For each pair of centroids (C1,C2):

  • Let Δ = Compute the delta between their independent variables for C1,C2
    • using the distance calculations from last week supervised tree learning on raw attributes.
  • Let ε = How much times this centroid's goals dominate the other centroids
  • Engineering tip: express both those numbers as ratios of zero to one
    • So divide Δ by sqrt(number of independent attributes)
    • So normalize ε(C1,C2) by divide it by the sum of all ε(C1,Cx) where Cx are all the other centroids in from the cluster tree.
  • Envy can now be calculated many ways
    • We will use envy = (1-Δ) - ε
      • The minus sign on ε comes from below.

Step1: divide decision space (done! see last week)

Step2: find centroids

  • Mean/mode of independent variables

Step3 Build a Domination Predicate

To compute domination:

  • Modify your table class so it knows about goals we want to minimize and maximize. Anything column marked with "<,>" gets a wright of -1,1 and denotes goals you want to minimize,maximize.
    • Engineering tip:
      • Give each column a default weight of 1, in the __init__ method
      • Only for the columns with < do you need to change that to -1
  • Add a function that returns true if one set of goals is better than another.
    • Engineering tip: Best way to do this is reflect on the delta in the value of each goal, raised to a power (see below). WARNING: normalize the goals 0..1 before raising to a power. Otherwise, it will blow up!
    • The official domination predicate is i dominates j when s1/n < s2/n. So large negative numbers are better! Your code needs to handle that.
def dominates(i,j,goals): # i and j are rows.
    z = 0.00001
    s1, s2, n = z,z,z+len(goals)
    for goal in goals:
      a,b = i.cells[goal.pos], j.cells[goal.pos]
      a,b = goal.norm(a), goal.norm(b)  
      s1 -= 10**(goal.w * (a-b)/n)
      s2 -= 10**(goal.w * (b-a)/n)
    return s1/n - s2/n # i is better if it losses least (i.e. this number under 0)

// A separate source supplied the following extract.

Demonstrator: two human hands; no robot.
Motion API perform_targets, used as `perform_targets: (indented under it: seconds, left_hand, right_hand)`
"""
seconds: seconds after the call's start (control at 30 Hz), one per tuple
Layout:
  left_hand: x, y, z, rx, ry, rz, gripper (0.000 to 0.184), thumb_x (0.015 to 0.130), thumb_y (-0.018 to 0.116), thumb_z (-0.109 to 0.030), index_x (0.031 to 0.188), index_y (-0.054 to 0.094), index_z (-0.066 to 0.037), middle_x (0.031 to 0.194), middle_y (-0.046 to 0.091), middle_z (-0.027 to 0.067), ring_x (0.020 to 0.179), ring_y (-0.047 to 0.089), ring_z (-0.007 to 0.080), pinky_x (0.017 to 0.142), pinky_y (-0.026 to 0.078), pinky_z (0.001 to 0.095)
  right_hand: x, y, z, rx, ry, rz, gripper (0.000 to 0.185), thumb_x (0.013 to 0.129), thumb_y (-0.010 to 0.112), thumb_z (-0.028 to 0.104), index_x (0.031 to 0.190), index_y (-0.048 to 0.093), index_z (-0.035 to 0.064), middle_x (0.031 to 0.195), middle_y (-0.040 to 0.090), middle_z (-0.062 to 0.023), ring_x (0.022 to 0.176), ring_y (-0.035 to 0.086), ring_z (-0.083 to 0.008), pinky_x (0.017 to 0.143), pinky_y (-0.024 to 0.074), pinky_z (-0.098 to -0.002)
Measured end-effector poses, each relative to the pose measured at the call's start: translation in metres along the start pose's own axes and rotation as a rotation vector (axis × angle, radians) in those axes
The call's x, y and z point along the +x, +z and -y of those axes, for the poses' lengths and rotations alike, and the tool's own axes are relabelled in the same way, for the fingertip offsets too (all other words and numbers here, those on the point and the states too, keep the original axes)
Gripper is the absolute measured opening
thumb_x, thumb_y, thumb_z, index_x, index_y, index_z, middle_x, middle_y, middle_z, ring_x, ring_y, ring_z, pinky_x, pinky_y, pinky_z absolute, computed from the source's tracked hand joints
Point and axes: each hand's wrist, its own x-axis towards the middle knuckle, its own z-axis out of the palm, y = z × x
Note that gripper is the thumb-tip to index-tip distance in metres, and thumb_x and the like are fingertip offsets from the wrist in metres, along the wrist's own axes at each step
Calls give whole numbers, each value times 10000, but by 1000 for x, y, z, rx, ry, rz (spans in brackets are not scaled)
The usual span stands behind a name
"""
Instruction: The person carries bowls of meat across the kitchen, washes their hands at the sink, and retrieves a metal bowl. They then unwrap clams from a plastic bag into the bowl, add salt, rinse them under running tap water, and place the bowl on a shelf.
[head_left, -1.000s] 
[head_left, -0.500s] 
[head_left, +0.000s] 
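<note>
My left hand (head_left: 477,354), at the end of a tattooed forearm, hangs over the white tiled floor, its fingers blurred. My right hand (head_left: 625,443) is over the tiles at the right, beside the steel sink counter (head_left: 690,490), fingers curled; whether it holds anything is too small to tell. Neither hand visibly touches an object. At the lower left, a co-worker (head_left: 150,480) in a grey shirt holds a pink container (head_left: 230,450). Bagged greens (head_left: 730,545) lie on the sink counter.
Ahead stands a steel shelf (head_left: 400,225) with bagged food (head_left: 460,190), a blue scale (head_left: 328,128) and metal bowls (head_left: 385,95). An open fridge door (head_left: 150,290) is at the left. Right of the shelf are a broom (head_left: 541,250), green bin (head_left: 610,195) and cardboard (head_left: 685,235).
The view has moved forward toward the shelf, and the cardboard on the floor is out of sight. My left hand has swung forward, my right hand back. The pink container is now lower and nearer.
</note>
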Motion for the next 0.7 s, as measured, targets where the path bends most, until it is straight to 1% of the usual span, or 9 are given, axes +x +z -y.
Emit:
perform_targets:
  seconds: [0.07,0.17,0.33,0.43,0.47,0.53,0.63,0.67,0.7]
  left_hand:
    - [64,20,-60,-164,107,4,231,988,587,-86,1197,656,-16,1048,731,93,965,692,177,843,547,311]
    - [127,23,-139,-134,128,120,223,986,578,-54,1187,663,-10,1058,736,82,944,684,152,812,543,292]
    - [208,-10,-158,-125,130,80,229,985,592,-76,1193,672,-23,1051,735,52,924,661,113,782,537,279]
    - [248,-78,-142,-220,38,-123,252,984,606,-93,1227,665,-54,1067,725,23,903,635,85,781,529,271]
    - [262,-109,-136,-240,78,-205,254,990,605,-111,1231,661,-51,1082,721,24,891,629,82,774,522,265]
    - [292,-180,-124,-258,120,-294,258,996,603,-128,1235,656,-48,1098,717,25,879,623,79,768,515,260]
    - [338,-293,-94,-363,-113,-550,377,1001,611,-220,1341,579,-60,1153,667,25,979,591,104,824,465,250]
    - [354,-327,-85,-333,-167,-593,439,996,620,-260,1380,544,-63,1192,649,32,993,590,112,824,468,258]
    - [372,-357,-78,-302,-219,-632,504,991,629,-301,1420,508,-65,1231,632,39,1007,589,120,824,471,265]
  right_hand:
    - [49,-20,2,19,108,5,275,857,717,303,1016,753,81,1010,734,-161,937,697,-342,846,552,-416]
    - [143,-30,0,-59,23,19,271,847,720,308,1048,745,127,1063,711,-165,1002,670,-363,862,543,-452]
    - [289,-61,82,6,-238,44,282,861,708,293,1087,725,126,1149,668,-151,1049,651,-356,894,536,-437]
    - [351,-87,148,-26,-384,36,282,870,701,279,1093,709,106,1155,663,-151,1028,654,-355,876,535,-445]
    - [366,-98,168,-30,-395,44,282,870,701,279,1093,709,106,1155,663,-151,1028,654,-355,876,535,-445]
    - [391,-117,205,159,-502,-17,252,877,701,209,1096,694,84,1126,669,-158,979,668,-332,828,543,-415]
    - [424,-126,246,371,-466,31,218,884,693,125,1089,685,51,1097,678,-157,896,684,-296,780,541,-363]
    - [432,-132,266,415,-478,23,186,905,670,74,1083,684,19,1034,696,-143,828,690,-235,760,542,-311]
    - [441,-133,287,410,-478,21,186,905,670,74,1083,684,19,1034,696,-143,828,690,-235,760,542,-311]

Step 4: Test your Domination Predicate

For the auto.csv data, sort each row by

  • picking 100 randomly selected other rows.
  • Count how often this row i has dominates(i,j) <0` with the other 100 rows
  • Sort this rows by that count

Hand in a file rowsBestRest.md containing the first 4 and the last 4 rows in that sort. You should be seeing something like the following (i.e. the best rws have lowest weight , faster acceleration, longest miles per hour).

cylinder  displacmnt  hpower  <weight  >acceltn  model  origin  >mpg
best 4 >85 <46 1975 19.4 >81 3 40
best 4 >85 <65 1985 21.5 >78 2 40
best 4 >85 <65 2085 21.7 >80 2 40
best 4 >96 <65 2130 24.6 >82 2 40
.. . ... ... ... ... .. ... ... ...
worst 8 >383 >165 4746 12 <71 1 10
worst 8 >3835 >165 4951 11 <73 1 10
worst 8 >383 >165 4952 11.5 <73 1 10
worst 8 >383 >165 4955 11.5 <71 1 10
minimize maximize maximize

(And you do not need to copy the above format exactly. Near enough is good enough)

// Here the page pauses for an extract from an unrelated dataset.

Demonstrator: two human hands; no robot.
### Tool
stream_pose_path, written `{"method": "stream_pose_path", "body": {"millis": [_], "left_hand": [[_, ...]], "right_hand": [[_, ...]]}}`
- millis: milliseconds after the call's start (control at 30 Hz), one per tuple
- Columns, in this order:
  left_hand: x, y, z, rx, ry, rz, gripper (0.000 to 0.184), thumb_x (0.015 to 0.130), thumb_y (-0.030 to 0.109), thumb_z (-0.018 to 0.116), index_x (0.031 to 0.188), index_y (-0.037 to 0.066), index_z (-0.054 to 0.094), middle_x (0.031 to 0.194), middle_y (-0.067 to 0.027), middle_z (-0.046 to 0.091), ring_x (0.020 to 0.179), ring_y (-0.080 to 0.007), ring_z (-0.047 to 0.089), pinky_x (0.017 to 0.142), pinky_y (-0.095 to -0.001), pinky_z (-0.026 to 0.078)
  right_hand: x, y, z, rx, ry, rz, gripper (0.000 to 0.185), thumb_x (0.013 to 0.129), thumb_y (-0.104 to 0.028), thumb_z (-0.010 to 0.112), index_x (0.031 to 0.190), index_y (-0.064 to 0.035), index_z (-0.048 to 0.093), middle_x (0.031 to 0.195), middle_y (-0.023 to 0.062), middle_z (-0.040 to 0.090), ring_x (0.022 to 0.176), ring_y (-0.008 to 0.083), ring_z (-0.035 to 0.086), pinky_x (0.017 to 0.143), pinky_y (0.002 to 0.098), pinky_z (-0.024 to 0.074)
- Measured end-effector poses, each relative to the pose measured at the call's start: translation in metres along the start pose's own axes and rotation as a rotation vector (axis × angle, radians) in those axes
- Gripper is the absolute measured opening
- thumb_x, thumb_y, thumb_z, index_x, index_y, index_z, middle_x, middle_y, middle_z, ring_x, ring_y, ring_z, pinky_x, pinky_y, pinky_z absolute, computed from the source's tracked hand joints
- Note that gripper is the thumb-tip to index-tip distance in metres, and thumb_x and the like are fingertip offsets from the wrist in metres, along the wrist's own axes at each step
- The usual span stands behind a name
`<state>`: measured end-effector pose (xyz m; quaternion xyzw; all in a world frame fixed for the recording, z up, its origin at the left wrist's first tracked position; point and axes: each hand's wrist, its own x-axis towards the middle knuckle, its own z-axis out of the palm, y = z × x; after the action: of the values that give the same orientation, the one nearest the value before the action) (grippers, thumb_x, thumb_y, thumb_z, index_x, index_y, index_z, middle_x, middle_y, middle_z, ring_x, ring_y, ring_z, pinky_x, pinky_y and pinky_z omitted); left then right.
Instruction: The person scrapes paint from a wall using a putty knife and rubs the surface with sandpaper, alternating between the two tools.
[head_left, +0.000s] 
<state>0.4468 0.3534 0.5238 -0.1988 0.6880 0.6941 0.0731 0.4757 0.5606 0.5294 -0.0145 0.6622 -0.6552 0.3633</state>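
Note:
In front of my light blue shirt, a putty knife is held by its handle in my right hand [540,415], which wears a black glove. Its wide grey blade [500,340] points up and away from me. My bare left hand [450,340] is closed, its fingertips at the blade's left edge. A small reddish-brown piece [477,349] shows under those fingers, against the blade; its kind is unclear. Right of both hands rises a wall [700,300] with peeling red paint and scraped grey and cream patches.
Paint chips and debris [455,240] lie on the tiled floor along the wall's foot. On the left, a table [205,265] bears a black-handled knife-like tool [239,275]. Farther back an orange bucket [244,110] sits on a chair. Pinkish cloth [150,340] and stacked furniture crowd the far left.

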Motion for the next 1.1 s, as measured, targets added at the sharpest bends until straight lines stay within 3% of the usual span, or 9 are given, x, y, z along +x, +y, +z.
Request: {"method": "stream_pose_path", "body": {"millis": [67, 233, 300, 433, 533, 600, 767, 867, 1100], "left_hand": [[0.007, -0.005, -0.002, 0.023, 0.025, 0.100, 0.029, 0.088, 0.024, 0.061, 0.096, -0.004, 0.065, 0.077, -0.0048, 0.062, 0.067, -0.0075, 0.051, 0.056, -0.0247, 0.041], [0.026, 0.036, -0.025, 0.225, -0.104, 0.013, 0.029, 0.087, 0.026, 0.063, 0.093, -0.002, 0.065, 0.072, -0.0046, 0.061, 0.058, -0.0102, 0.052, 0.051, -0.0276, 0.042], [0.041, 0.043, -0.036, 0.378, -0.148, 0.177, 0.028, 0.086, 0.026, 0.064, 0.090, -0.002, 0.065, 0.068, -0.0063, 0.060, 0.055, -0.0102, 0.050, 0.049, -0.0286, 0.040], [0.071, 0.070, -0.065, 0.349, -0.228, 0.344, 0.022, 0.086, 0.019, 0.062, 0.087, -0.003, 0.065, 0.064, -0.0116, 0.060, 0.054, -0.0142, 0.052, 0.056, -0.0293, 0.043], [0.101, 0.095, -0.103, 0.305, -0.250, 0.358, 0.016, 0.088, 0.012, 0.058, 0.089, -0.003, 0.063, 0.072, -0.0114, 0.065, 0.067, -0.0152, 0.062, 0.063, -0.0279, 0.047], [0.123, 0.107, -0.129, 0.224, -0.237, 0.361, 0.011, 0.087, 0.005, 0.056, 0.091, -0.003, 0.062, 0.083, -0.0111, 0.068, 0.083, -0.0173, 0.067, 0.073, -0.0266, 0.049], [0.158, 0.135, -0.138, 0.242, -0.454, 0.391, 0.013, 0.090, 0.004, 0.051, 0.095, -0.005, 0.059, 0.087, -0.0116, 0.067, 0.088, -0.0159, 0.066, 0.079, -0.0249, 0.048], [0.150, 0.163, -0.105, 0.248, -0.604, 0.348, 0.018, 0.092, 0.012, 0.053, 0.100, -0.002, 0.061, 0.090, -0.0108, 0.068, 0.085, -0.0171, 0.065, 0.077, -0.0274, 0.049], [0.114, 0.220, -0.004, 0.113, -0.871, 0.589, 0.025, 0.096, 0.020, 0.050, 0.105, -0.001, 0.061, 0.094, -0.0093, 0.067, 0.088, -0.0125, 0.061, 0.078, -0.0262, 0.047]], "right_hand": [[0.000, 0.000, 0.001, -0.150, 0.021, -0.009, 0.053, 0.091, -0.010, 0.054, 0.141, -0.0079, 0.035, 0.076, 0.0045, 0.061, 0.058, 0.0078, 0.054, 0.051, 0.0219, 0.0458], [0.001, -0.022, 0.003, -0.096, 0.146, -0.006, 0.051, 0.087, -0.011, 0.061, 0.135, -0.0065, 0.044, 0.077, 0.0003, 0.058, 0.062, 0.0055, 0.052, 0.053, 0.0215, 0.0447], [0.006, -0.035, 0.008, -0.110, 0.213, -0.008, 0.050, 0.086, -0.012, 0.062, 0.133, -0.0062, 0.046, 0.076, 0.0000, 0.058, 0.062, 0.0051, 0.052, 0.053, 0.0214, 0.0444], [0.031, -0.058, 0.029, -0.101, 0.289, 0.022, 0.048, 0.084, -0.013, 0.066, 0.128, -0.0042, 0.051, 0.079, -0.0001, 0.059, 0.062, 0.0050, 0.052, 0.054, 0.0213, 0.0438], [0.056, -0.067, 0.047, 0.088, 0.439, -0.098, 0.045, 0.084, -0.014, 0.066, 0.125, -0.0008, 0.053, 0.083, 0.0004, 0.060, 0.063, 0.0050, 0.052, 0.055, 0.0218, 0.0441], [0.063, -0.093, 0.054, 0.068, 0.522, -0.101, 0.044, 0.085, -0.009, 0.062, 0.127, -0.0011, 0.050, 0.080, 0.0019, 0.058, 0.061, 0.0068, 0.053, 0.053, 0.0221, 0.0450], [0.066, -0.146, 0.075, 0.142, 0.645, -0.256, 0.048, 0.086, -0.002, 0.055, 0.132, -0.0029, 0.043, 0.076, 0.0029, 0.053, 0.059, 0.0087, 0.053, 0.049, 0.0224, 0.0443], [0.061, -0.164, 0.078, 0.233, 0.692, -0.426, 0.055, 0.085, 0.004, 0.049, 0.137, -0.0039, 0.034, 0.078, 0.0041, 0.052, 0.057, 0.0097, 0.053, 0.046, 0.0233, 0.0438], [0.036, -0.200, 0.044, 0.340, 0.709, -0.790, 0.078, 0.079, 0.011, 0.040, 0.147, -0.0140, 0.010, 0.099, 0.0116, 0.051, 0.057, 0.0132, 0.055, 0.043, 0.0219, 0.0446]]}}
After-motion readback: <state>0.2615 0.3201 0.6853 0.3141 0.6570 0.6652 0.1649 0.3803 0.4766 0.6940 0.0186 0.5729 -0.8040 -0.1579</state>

Step 5: Look at Envy amongst the centroids

Just compare the centroids of each cluster (mean/mode values)

This is a heuristic to decide which two clusters we will comapre

Note that there will be one cluster that we will never contrast (the best cluster).

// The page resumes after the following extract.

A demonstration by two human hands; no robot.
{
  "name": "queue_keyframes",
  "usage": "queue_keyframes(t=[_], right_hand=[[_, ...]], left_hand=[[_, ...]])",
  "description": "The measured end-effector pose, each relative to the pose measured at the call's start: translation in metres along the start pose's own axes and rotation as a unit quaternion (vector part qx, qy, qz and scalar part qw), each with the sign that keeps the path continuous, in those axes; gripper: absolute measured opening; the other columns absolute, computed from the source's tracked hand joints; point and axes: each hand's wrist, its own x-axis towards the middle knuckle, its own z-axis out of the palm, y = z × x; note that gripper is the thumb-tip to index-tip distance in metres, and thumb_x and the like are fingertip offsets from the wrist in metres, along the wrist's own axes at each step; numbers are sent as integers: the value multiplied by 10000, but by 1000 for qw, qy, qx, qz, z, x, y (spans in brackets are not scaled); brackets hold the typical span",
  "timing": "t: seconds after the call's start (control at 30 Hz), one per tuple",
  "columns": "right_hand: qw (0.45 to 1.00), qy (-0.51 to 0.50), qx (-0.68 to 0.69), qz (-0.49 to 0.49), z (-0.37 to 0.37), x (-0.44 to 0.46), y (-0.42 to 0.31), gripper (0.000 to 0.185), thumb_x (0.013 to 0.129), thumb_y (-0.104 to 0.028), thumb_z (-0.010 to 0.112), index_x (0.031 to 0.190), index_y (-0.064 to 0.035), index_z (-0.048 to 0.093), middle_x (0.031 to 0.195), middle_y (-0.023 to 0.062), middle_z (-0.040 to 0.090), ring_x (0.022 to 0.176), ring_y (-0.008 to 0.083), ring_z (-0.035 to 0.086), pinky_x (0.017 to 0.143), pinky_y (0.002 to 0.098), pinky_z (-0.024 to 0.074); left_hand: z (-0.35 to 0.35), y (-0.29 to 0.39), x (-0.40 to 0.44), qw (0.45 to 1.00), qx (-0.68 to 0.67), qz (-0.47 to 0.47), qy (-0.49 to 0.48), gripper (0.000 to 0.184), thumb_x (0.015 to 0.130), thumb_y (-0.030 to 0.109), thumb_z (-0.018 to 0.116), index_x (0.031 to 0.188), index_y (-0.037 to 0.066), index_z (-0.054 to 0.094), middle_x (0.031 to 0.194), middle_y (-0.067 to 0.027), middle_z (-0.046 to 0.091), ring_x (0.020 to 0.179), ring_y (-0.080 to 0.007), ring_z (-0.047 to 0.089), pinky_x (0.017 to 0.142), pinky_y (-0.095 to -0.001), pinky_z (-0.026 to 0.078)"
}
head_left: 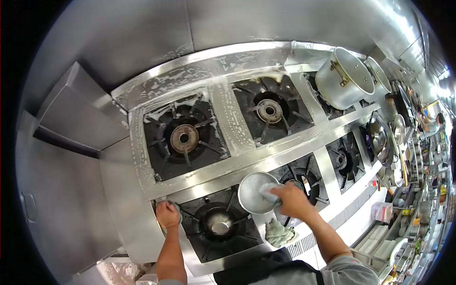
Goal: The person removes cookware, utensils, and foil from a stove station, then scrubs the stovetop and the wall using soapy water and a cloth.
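My left hand is closed on a greenish cloth, pressed against the left edge of the front burner. Most of the cloth is hidden under the fingers. Over a round metal pot with whitish, soapy-looking liquid, my right hand grips a pale bluish soft thing, blurred and partly inside the rim. The pot sits at the front of the stove, between two burners. Just below it, a crumpled green cloth lies on the stove's front edge.
White suds streak the back panel and the strips around the rear burners. Two large aluminium pots stand at the back right. Pans and ladles crowd the right end. A steel cabinet borders the left side.
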Motion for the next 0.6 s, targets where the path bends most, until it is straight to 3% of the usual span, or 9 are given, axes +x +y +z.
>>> queue_keyframes(t=[0.23,0.33,0.4,0.47,0.53,0.57,0.6], right_hand=[[992,99,-72,27,72,-3,-31,523,608,-10,605,1118,-120,632,1067,108,658,938,336,572,820,420,488],[986,113,-115,48,75,-3,-38,524,615,-6,595,1124,-126,629,1064,114,656,936,341,572,814,426,486],[984,123,-111,60,73,-1,-44,519,625,-15,598,1131,-130,627,1058,118,656,929,350,578,816,433,486],[985,133,-92,58,66,0,-49,526,626,-27,607,1141,-133,625,1069,122,655,932,356,581,826,432,485],[985,148,-71,57,58,0,-56,533,628,-38,615,1151,-136,623,1079,127,654,935,362,584,837,430,485],[984,151,-63,69,52,-1,-58,548,623,-51,630,1164,-134,619,1094,129,652,937,366,587,844,428,486],[983,154,-57,81,45,-2,-59,564,618,-63,644,1177,-131,615,1109,132,650,940,369,589,851,426,487]], left_hand=[[-20,7,5,1000,-18,7,11,78,789,141,551,776,70,581,813,-116,573,804,-327,565,724,-428,474],[-45,27,5,989,-99,34,101,38,767,127,612,775,90,606,799,-98,570,767,-322,540,687,-438,433],[-74,69,-4,974,-172,110,98,55,761,152,647,790,114,620,755,-87,562,736,-317,534,681,-431,419],[-90,130,-21,930,-350,111,-10,127,757,172,696,849,108,637,743,-77,597,682,-280,572,672,-404,449],[-90,187,-47,852,-459,-73,-240,326,770,249,765,993,62,617,910,-126,621,660,-225,610,638,-343,500],[-56,201,-65,855,-464,-43,-227,415,756,286,783,1033,41,595,975,-153,606,648,-230,613,638,-329,498],[-7,206,-87,882,-435,49,-174,472,742,292,795,1038,-1,573,955,-154,594,643,-225,618,585,-320,523]])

Step6 Learn a Contrast Set

For the auto.csv data, cluster the data. For each cluster, build a two class data set:

  • class1= this cluster
  • class2= the cluster you most envy

Learn a decision tree that seperates the two clusters.

  • Important: learn from all the data in cluster1 and cluster2 (not just the centroids)

Hand in a file trees.md showing a print out of the trees

Hand in a file comment.md: good knowledge is succinct knowledge. Are the trees generated in this homework "good"?

Step 7: Comment on Local vs Global Reasoning:

You have just built a local reasoner that produces N different models for each N clusters.

The opposite approach would be to build one global by, say:

  • Rank each row by how much it dominates everyone else
  • Build a two class system: one for the best 20% rows, one for the 80% rest
  • Learn a tree from those classes

The great philosopher of knowledge Suvodeep Majumder, has comments on the value of local vs global reasoning in sections 2.1 and 2,2. Read those sections and hand in a file comment2.txt about a page of ascii text commenting on the value (or otherwise) of your local reasoner versus a more global approach. Feel free with disagree with Suvodeep. After all, he only did this class a year ago.